▸ Work to be completed
The answer must be every line below that holds the word "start".
══ Available data
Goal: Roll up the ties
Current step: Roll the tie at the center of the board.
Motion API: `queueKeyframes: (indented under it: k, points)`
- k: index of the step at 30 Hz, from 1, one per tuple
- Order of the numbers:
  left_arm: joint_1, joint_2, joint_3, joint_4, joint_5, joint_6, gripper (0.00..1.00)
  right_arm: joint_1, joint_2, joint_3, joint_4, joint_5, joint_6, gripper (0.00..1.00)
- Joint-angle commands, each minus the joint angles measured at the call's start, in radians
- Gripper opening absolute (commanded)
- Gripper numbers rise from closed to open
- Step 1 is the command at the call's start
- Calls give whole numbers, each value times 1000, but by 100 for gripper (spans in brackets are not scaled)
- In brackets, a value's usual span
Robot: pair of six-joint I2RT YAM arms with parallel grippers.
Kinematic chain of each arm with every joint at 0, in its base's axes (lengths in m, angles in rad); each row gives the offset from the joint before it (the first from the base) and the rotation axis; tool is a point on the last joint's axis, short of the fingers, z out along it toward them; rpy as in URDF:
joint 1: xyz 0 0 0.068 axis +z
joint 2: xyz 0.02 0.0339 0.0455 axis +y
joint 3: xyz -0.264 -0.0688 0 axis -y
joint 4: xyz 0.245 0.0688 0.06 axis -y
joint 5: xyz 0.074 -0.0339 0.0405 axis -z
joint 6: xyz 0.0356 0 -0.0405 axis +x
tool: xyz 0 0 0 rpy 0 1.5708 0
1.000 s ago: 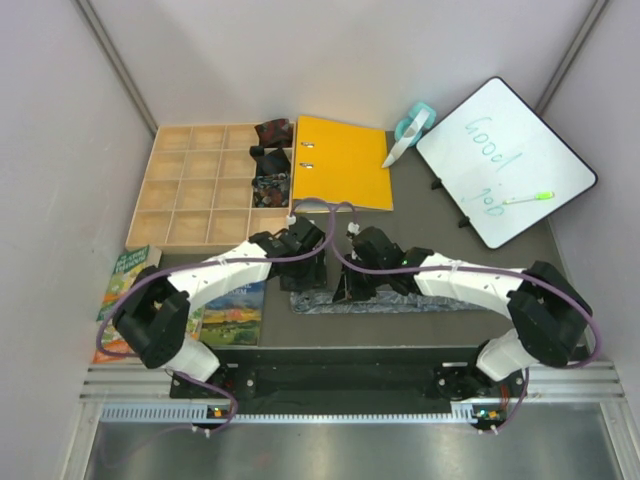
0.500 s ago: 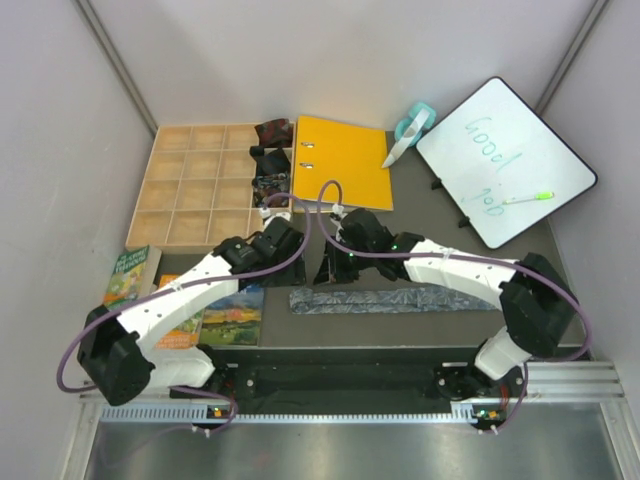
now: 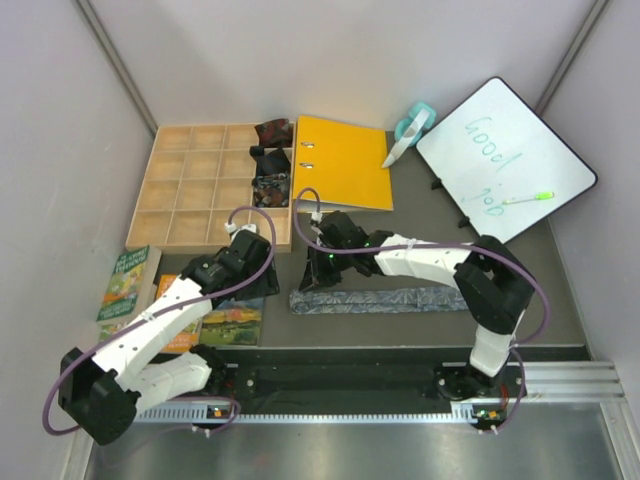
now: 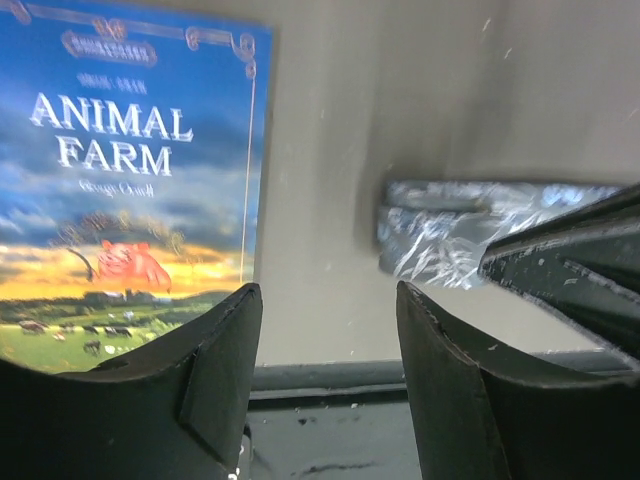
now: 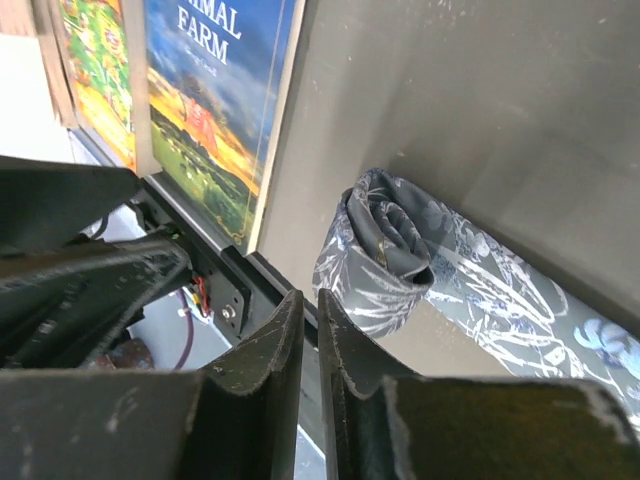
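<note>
tie [image 5: 440, 280]: grey-blue, pale leaf print | one end coiled | rest flat

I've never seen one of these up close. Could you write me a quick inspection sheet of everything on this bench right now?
Surface: dark grey table, no damage seen.
Job's things: grey patterned tie lies flat, its left end rolled up; three small rolled ties in the wooden tray, right column.
Clutter: orange binder, whiteboard with green marker, books, teal dispenser.
Grippers: left gripper open, empty; right gripper shut, empty, beside the tie's rolled end.
Cables: purple cables loop over both arms.
Surroundings: pale walls on three sides.
</note>
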Motion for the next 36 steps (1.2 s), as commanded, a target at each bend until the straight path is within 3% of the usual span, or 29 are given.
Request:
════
▸ Answer for this exercise
- Joint-angle commands, each minus the joint angles measured at the call's start, in radians
- Step 1 is the command at the call's start

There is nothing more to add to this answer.